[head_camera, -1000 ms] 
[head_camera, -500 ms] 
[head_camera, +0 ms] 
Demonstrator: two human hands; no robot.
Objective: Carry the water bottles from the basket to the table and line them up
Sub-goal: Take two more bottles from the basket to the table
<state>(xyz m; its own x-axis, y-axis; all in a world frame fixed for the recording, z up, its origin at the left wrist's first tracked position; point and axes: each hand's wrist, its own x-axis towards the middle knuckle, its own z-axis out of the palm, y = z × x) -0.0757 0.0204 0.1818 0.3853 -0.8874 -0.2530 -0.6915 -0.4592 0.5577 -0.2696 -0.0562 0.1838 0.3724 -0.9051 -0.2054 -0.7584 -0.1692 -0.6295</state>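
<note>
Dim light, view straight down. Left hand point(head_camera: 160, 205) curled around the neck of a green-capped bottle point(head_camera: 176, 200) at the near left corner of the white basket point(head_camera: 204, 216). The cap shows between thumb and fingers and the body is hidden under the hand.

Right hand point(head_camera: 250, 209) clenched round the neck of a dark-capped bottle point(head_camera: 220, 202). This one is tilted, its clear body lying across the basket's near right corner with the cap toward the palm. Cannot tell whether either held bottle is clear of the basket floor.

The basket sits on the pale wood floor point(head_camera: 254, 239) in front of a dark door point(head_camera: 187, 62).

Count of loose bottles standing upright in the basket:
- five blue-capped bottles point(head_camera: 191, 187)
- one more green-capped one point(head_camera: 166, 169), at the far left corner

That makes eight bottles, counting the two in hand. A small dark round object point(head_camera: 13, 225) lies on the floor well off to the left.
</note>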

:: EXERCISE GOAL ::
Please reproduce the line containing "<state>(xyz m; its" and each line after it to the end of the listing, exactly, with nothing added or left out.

:: TASK OUTPUT ::
<state>(xyz m; its own x-axis, y-axis; all in a world frame fixed for the recording, z up, its origin at the left wrist's first tracked position; point and axes: each hand's wrist, its own x-axis towards the middle knuckle, its own z-axis out of the palm, y = z × x) -0.0757 0.0204 0.1818 0.3853 -0.8874 -0.2530 -0.6915 -0.4592 0.5577 -0.2696 -0.0562 0.1838 0.3724 -0.9051 -0.2054 -0.7584 -0.1692 -0.6295</state>
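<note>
Dim light, view straight down. Left hand point(head_camera: 160, 205) curled around the neck of a green-capped bottle point(head_camera: 176, 200) at the near left corner of the white basket point(head_camera: 204, 216). The cap shows between thumb and fingers and the body is hidden under the hand.

Right hand point(head_camera: 250, 209) clenched round the neck of a dark-capped bottle point(head_camera: 220, 202). This one is tilted, its clear body lying across the basket's near right corner with the cap toward the palm. Cannot tell whether either held bottle is clear of the basket floor.

The basket sits on the pale wood floor point(head_camera: 254, 239) in front of a dark door point(head_camera: 187, 62).

Count of loose bottles standing upright in the basket:
- five blue-capped bottles point(head_camera: 191, 187)
- one more green-capped one point(head_camera: 166, 169), at the far left corner

That makes eight bottles, counting the two in hand. A small dark round object point(head_camera: 13, 225) lies on the floor well off to the left.
</note>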

Nothing more will be written for this answer.